TASK BRIEF:
Determine the number of lines in the listing that include the string "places"; the reply consists of that number only.

===== RECORDS =====

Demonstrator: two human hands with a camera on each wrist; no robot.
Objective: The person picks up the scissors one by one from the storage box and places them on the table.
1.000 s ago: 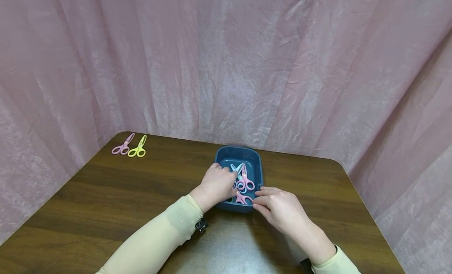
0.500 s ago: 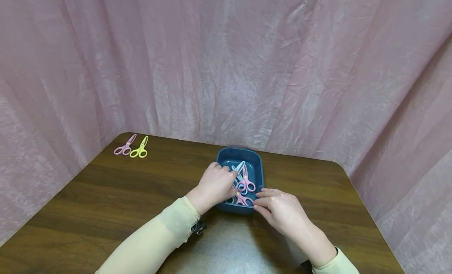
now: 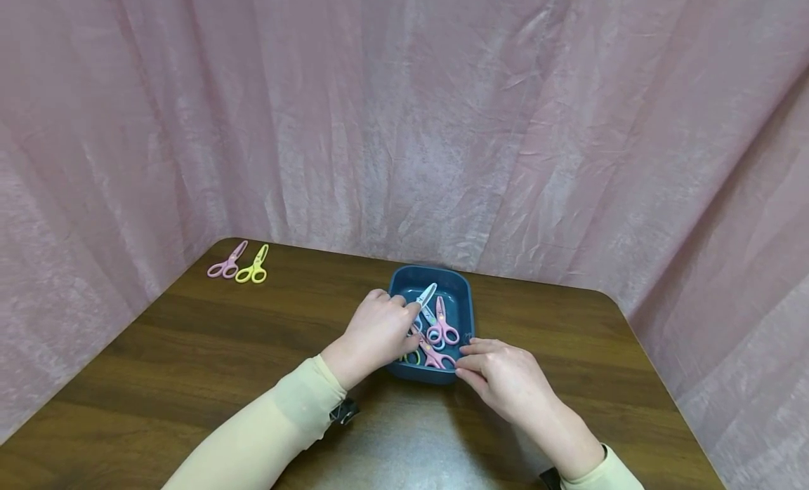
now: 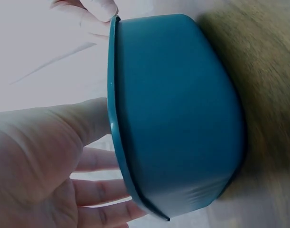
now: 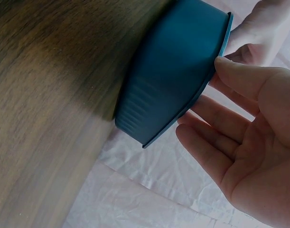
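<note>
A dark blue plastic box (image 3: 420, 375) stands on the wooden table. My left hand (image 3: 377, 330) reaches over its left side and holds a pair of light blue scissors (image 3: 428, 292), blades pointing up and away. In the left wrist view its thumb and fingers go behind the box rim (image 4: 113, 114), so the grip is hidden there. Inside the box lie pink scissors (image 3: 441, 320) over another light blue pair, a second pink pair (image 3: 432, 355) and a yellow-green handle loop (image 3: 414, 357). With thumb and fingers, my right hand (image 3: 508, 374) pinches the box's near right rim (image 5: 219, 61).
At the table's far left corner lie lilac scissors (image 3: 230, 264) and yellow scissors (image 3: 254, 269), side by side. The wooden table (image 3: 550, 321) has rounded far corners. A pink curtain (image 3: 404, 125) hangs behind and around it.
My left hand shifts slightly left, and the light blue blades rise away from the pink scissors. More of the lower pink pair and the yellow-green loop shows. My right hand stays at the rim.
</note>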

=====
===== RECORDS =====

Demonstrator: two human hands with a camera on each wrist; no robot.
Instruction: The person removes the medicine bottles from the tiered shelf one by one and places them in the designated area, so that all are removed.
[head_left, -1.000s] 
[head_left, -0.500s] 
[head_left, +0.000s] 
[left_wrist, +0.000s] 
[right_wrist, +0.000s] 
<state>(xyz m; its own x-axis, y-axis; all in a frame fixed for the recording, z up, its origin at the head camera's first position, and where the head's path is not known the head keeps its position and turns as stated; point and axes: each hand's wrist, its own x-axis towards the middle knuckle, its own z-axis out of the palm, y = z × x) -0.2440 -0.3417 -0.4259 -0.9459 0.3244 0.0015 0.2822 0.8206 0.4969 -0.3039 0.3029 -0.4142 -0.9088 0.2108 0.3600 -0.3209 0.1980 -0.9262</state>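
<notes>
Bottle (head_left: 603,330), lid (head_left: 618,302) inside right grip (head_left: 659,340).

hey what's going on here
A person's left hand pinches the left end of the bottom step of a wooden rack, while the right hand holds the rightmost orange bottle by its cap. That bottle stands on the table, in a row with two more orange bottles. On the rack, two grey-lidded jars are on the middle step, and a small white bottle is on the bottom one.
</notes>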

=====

TASK RESPONSE:
2